Silver Birch leaves and catkins against a clouded blue sky

Connecting truthfully with life

Isn’t life a case of needing to know who we are and where we stand? Not just in the sense of our own personality or background, important as those are, but also the larger sense of our place within the ongoing flow of humans calling this their home. Maybe our heritage, our responsibility, is as much “human” as it is systemic or personal? “To live” being to stand within it all.

Understanding this world we’re stepping into – what we’ve been aiming for; how well it’s going; which parts our lives play in the success of any particular aspect of it – seems important if we’re to have any ability to correct things as they drift off track (Notes One). This sense of needing to line ourselves, our thoughts, up truthfully with “reality” in order to fill our roles wisely and responsibly.
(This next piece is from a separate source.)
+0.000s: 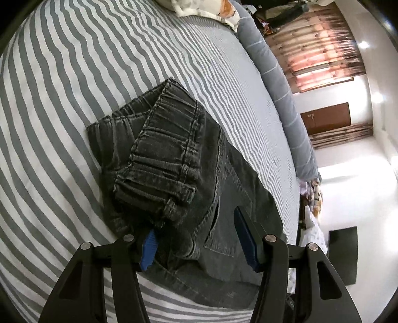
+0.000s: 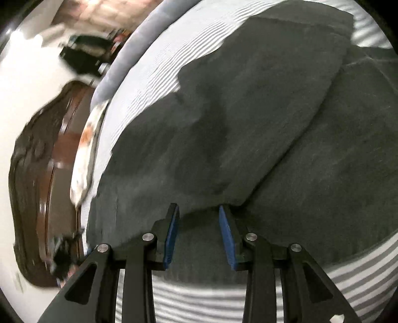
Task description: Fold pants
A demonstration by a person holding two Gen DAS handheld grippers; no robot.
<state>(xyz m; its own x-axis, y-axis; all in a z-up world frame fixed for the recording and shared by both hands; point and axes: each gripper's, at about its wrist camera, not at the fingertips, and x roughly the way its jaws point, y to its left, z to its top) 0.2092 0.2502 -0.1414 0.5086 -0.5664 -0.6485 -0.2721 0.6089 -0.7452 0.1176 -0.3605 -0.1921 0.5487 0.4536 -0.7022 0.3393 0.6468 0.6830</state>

And it’s interesting, in that light, to think how much of all we’re told sits within theories other people have about life: political, economic, social, spiritual, psychological beliefs others hold now or held in the past. In a way, aren’t almost all the thoughts we have about reality simply theories we’ve accepted and built our lives around? The best, most convincing or pragmatic solutions we’ve been offered so far.

If we had the “perfect” theory – one that encompassed absolutely everything and guided it all towards total harmony, eradicating every problem on the way – life would, presumably, line up with our thinking and all our actions fit perfectly within it. Its compelling logic having been something our minds could not deny, we might’ve happily taken our place within such a beautiful theoretical system.

As it is, it often seems we’re living jumbled up alongside all kinds of ideas about life – all the many and various interpretations people have made, conclusions they’ve reached, and plans they’ve set in motion. Each action, each word constantly spilling over into this shared space we all people by our presence. Each person, conceivably, having quite different ideas in mind about what’s going on and what it all means.

Surely though, somewhere, truth comes into it? This idea that there’s truth behind our intentions, our understanding, our capacity, that we could, somehow, manage to communicate between us. Creating common knowledge, if you will, over what we meant – however imperfectly we might have executed our vision. This “truth” that’s somehow split among each one of us; until we succeed in bringing it to life. (Notes Two)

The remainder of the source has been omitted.